A PUBLIC sector union has criticised wait times for dental checks in north coast suburbs, but a health service says they are below average.
A Community and Public Sector Union/Civil Service Association (CPSU/CSA) statement said the public dental system needed more staff to overturn long waits at school dental therapy centres.
It said Butler had a 25.8-month waiting time, while Quinns Beach was 23.3 months, Somerly was 21.4 months and Merriwa, 19.4 months.
“Waiting lists at some of the clinics continue to be unacceptably high,” CPSU/CSA branch secretary Toni Walkington said.
“Unfortunately many people on the long-term lists will give up and not receive much-needed dental treatment.”
North Metropolitan Health Service spokesman Brian Cowie said while primary health care, including dental care, was the responsibility of the Commonwealth Government, the State Government funded a back-up service via Dental Health Services (DHS).
Mr Cowie said that included subsidised care at government dental clinics for adult health care and pension concession cardholders, plus free care for children enrolled in the school dental service.
He said the National Oral Health Plan 2015-2024 indicated that people should receive an oral health check-up every two years.
“As of September 1, the average waiting at the Joondalup government dental clinic has an average waiting time for a non-urgent general course of dental care of 3.3 months,” he said.
“The overall average at all government dental clinics is 4.2 months. The average waiting time for a recall examination in the school dental service was 18.7 months.
“Over the same period the average waiting time for a recall examination at the dental therapy centres within the readership of the North Coast Times is 21.2 months.

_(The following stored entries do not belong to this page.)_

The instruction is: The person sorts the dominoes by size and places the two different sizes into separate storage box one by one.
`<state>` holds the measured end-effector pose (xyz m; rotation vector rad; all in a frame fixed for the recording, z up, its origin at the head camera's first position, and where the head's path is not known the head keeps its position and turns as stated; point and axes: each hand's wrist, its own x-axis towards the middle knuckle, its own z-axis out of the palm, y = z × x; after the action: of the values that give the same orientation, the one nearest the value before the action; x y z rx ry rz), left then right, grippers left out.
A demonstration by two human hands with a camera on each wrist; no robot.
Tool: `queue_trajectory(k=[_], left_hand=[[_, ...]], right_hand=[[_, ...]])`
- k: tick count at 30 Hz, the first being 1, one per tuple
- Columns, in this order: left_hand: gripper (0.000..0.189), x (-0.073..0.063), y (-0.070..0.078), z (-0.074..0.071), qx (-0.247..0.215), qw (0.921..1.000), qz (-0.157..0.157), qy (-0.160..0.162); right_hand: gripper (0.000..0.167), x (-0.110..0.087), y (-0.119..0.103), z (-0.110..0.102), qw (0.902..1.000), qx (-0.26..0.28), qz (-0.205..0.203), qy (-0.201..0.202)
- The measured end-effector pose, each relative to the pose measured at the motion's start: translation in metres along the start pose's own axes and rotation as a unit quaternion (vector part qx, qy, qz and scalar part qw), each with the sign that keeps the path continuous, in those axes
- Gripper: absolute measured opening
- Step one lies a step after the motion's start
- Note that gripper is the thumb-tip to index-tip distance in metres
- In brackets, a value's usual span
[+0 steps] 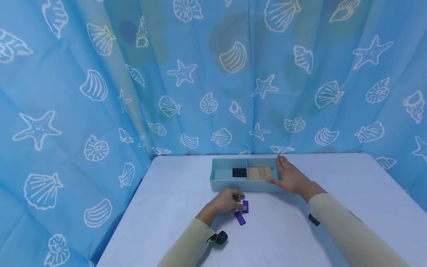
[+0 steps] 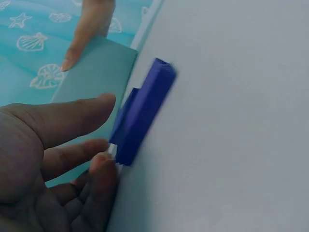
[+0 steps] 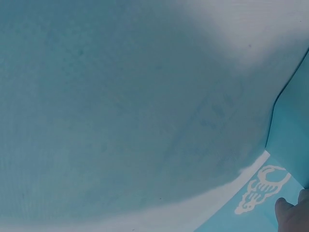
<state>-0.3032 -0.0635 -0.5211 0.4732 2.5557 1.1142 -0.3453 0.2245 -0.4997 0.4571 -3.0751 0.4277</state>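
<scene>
Two purple blocks lie close together on the white table, in front of a pale blue divided box. My left hand is beside them, its fingertips near the farther purple block. In the left wrist view, thumb and fingers stand apart, and the nearer block partly hides the other. The box holds a black block in its left compartment and several wooden blocks in the right one. My right hand rests against the box's right end, fingers straight, thumb at the front rim.
The white table reaches back to a blue curtain with white shell prints. A divider splits the box. Dark wrist devices are strapped at both sleeves.
</scene>
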Motion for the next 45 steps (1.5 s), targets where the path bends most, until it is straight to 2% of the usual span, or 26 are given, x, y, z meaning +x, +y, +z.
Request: queue_trajectory(k=[5, 9, 14, 21, 25, 30, 35, 39, 45], left_hand=[[0.034, -0.001, 0.003, 0.004, 0.047, 0.9988, -0.009, 0.015], [0.036, -0.003, 0.007, 0.006, 0.066, 0.9975, -0.012, 0.022], [0.03, -0.003, 0.009, 0.008, 0.081, 0.9962, -0.017, 0.026], [0.03, -0.003, 0.01, 0.006, 0.081, 0.9966, 0.001, 0.019], [0.032, -0.004, 0.012, 0.006, 0.092, 0.9955, -0.002, 0.019], [0.034, -0.007, 0.012, 0.008, 0.077, 0.9968, -0.008, 0.018], [0.035, -0.007, 0.013, 0.01, 0.077, 0.997, 0.001, 0.009], [0.035, -0.008, 0.013, 0.01, 0.072, 0.9973, 0.011, 0.001], [0.033, -0.008, 0.012, 0.008, 0.075, 0.996, 0.043, -0.018]], right_hand=[[0.109, 0.001, -0.002, 0.0, 1.0, 0.002, 0.007, -0.006], [0.109, 0.001, -0.004, 0.0, 0.9999, 0.002, 0.008, -0.006], [0.108, 0.0, -0.002, -0.002, 0.9999, -0.002, 0.005, -0.01], [0.109, 0.002, 0.001, -0.001, 0.9999, -0.003, 0.008, -0.008], [0.108, 0.001, 0.0, -0.001, 1.0, -0.002, 0.004, -0.006], [0.108, 0.003, -0.002, -0.002, 0.9999, 0.002, 0.002, -0.011], [0.108, 0.003, 0.0, -0.001, 1.0, 0.002, 0.001, -0.007], [0.109, 0.003, -0.001, 0.001, 1.0, 0.006, -0.002, -0.005], [0.108, 0.003, 0.0, 0.001, 1.0, -0.005, -0.001, -0.002]])
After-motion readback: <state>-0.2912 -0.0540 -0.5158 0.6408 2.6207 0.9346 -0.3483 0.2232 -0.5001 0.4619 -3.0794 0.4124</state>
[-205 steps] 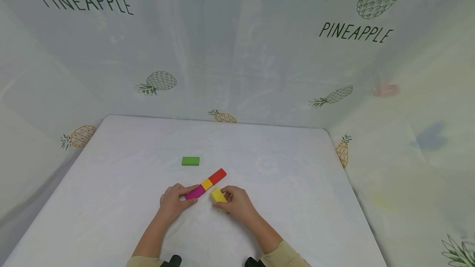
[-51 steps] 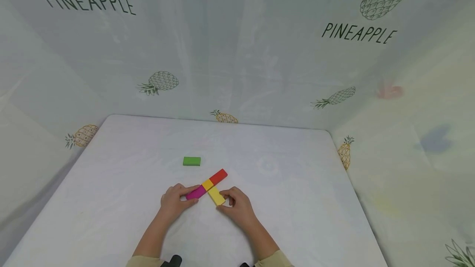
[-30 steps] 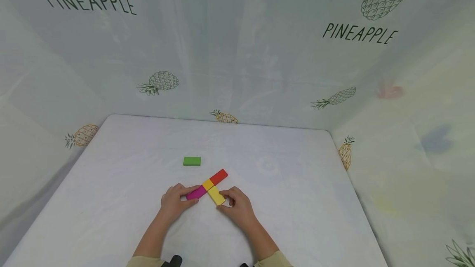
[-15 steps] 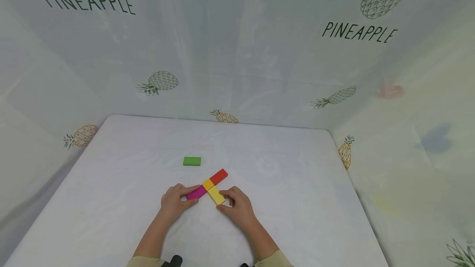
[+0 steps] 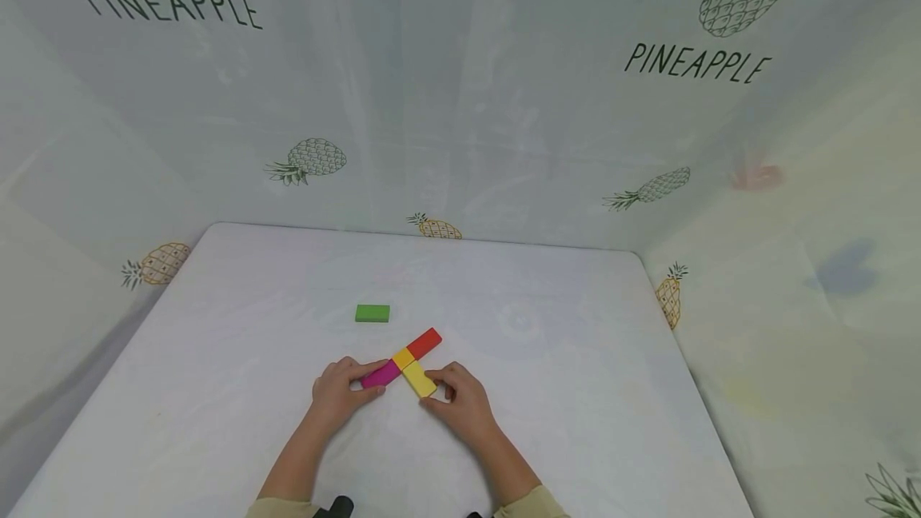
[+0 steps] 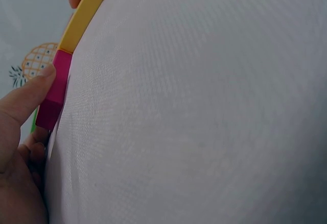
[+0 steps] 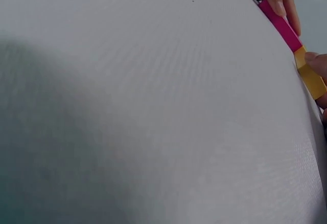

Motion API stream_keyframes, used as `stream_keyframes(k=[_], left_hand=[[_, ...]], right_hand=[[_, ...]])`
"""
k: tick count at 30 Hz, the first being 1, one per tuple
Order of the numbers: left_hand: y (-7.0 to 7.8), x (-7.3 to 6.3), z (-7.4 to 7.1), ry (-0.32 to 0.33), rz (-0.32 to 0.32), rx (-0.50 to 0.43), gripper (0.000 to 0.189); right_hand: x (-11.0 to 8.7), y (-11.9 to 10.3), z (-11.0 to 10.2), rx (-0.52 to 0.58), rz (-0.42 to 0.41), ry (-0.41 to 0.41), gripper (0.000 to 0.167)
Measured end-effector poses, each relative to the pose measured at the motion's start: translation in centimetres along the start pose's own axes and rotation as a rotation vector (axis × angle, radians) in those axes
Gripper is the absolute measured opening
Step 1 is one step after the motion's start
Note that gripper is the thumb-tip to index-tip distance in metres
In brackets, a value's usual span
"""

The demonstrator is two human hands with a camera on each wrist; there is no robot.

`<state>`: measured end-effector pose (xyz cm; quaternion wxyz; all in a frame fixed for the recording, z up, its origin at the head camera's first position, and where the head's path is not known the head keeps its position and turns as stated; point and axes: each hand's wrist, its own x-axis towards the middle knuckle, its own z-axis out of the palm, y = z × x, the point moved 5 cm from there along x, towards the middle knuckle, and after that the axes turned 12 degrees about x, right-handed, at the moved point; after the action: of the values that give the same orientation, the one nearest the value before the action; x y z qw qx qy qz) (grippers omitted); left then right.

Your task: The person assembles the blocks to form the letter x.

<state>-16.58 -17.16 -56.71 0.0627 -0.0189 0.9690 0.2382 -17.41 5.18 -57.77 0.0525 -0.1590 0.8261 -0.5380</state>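
In the head view a magenta block (image 5: 380, 374), a small orange-yellow block (image 5: 403, 358) and a red block (image 5: 424, 344) lie end to end in a slanted row. A longer yellow block (image 5: 420, 380) meets the row at the small block and points toward the lower right. My left hand (image 5: 338, 392) holds the magenta block between thumb and forefinger. With thumb and fingertips, my right hand (image 5: 462, 400) pinches the outer end of the yellow block. In the left wrist view the thumb presses on the side of the magenta block (image 6: 59, 83).
A green block (image 5: 372, 313) lies apart, behind the row. All the blocks are on a white-covered table (image 5: 561, 358). A pineapple-print curtain (image 5: 460, 102) rises behind the table's far edge and along both sides.
Several seconds ago the yellow block was tilted and apart from the row in my right hand; it now lies flat against the small block. Over the last second nothing visibly moves.
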Motion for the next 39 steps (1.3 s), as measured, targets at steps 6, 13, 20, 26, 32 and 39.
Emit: stream_keyframes(k=[6,13,20,26,32,39], left_hand=[[-0.01,-0.06,-0.04,-0.005,-0.005,-0.011,0.049],[-0.04,0.01,0.12,0.008,-0.010,-0.018,0.049],[-0.05,0.00,0.27,0.019,-0.007,-0.026,0.048],[-0.07,-0.07,0.25,0.011,-0.003,-0.026,0.047],[-0.19,0.01,0.28,0.002,0.004,-0.025,0.048],[-0.37,0.06,0.26,0.009,0.012,-0.025,0.049]], right_hand=[[-0.06,-0.08,-0.01,-0.012,0.020,-0.004,0.036],[-0.16,-0.25,-0.08,-0.019,0.009,0.001,0.037],[-0.27,-0.30,-0.19,-0.018,-0.002,0.006,0.037],[-0.29,-0.22,-0.14,-0.017,0.014,0.008,0.037],[-0.31,-0.27,-0.13,-0.018,-0.003,0.015,0.037],[-0.30,-0.54,-0.04,-0.015,0.006,0.014,0.037]])
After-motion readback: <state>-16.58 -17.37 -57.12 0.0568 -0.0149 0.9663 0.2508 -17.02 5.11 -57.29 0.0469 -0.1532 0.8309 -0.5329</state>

“These wait times in the government dental clinics are very low and below the National Oral Health Plan 2015-2024 recommendation of two years.”
Mr Cowie said wait times had dropped by 70 per cent over the past two years, and as of September 1, there were 7177 patients on the general waitlist, with an average wait of 4.2 months.
Ms Walkington said long waiting lists and workload pressures could see more public system staff lured to the private sector.
“The only way to reduce the wait times is to employ more dental clinic assistants and dental technicians and make working in the public system more attractive,” she said.
Mr Cowie said DHS monitored waitlist numbers, times and activity levels, and had the ability to review the allocation of resources to address the areas of greatest need.
“The Department of Education is responsible for the building of dental therapy clinics within schools (which) are operated by DHS via Department of Health,” he said.